• **Task item**
Please restate the lines shown below exactly, every one of them.

• **Data below**
=== Section Start ===

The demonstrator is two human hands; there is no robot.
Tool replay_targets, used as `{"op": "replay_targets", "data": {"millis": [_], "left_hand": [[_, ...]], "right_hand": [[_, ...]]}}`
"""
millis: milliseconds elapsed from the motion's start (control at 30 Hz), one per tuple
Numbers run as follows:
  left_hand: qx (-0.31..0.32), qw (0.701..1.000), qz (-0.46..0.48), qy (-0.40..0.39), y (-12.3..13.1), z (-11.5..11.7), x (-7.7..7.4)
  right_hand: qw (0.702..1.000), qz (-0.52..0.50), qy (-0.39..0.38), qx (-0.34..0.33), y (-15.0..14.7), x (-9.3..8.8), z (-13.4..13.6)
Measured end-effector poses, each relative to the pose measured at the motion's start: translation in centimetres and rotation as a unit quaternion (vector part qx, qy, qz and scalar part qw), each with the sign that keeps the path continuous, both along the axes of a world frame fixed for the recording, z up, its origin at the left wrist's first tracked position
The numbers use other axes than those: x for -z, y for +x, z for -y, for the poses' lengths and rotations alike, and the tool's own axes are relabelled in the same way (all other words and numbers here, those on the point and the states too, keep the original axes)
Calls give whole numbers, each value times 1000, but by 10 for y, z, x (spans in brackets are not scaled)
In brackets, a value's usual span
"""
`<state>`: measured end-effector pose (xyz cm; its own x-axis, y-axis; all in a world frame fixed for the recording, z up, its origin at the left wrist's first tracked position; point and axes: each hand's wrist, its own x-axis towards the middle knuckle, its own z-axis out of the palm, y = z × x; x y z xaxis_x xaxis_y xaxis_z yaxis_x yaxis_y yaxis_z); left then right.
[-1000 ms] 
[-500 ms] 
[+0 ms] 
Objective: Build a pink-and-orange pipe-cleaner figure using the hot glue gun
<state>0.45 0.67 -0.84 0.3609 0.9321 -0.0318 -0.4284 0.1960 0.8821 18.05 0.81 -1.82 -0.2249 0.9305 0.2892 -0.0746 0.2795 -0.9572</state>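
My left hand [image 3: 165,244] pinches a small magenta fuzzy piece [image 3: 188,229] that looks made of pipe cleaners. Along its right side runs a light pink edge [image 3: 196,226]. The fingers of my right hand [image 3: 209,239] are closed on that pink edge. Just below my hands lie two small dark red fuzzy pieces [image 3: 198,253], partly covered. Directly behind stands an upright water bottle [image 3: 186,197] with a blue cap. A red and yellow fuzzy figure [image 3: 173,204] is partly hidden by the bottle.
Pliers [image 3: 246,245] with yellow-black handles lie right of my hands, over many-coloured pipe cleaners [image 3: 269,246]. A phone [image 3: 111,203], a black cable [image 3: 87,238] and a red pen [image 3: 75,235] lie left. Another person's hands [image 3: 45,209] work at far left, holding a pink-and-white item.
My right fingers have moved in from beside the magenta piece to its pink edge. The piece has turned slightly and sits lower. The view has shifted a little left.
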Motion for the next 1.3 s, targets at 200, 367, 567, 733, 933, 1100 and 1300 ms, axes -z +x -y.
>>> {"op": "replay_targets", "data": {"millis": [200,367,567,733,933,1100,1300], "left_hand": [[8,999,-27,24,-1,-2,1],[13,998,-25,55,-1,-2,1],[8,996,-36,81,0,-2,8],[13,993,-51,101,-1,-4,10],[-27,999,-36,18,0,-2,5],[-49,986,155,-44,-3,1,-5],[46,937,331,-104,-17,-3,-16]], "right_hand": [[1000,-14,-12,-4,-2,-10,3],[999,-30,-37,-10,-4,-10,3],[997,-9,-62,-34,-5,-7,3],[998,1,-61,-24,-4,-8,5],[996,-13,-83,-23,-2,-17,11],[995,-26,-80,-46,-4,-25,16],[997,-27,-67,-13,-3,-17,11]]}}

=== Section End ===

• **Solution**
The demonstrator is two human hands; there is no robot.
Tool replay_targets, used as `{"op": "replay_targets", "data": {"millis": [_], "left_hand": [[_, ...]], "right_hand": [[_, ...]]}}`
"""
millis: milliseconds elapsed from the motion's start (control at 30 Hz), one per tuple
Numbers run as follows:
  left_hand: qx (-0.31..0.32), qw (0.701..1.000), qz (-0.46..0.48), qy (-0.40..0.39), y (-12.3..13.1), z (-11.5..11.7), x (-7.7..7.4)
  right_hand: qw (0.702..1.000), qz (-0.52..0.50), qy (-0.39..0.38), qx (-0.34..0.33), y (-15.0..14.7), x (-9.3..8.8), z (-13.4..13.6)
Measured end-effector poses, each relative to the pose measured at the motion's start: translation in centimetres and rotation as a unit quaternion (vector part qx, qy, qz and scalar part qw), each with the sign that keeps the path continuous, both along the axes of a world frame fixed for the recording, z up, its origin at the left wrist's first tracked position
The numbers use other axes than those: x for -z, y for +x, z for -y, for the poses' lengths and rotations alike, and the tool's own axes are relabelled in the same way (all other words and numbers here, those on the point and the states too, keep the original axes)
Calls give whole numbers, each value times 1000, but by 10 for y, z, x (spans in brackets are not scaled)
In brackets, a value's usual span
"""
`<state>`: measured end-effector pose (xyz cm; its own x-axis, y-axis; all in a world frame fixed for the recording, z up, its origin at the left wrist's first tracked position; point and axes: each hand's wrist, its own x-axis towards the middle knuckle, its own z-axis out of the palm, y = z × x; x y z xaxis_x xaxis_y xaxis_z yaxis_x yaxis_y yaxis_z); left then right.
[-1000 ms] 
[-500 ms] 
[+0 ms] 
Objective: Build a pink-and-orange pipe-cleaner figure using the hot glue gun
<state>0.45 0.67 -0.84 0.3609 0.9321 -0.0318 -0.4284 0.1960 0.8821 18.05 0.81 -1.82 -0.2249 0.9305 0.2892 -0.0746 0.2795 -0.9572</state>
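My left hand [image 3: 165,244] pinches a small magenta fuzzy piece [image 3: 188,229] that looks made of pipe cleaners. Along its right side runs a light pink edge [image 3: 196,226]. The fingers of my right hand [image 3: 209,239] are closed on that pink edge. Just below my hands lie two small dark red fuzzy pieces [image 3: 198,253], partly covered. Directly behind stands an upright water bottle [image 3: 186,197] with a blue cap. A red and yellow fuzzy figure [image 3: 173,204] is partly hidden by the bottle.
Pliers [image 3: 246,245] with yellow-black handles lie right of my hands, over many-coloured pipe cleaners [image 3: 269,246]. A phone [image 3: 111,203], a black cable [image 3: 87,238] and a red pen [image 3: 75,235] lie left. Another person's hands [image 3: 45,209] work at far left, holding a pink-and-white item.
My right fingers have moved in from beside the magenta piece to its pink edge. The piece has turned slightly and sits lower. The view has shifted a little left.
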Motion for the next 1.3 s, targets at 200, 367, 567, 733, 933, 1100 and 1300 ms, axes -z +x -y.
>>> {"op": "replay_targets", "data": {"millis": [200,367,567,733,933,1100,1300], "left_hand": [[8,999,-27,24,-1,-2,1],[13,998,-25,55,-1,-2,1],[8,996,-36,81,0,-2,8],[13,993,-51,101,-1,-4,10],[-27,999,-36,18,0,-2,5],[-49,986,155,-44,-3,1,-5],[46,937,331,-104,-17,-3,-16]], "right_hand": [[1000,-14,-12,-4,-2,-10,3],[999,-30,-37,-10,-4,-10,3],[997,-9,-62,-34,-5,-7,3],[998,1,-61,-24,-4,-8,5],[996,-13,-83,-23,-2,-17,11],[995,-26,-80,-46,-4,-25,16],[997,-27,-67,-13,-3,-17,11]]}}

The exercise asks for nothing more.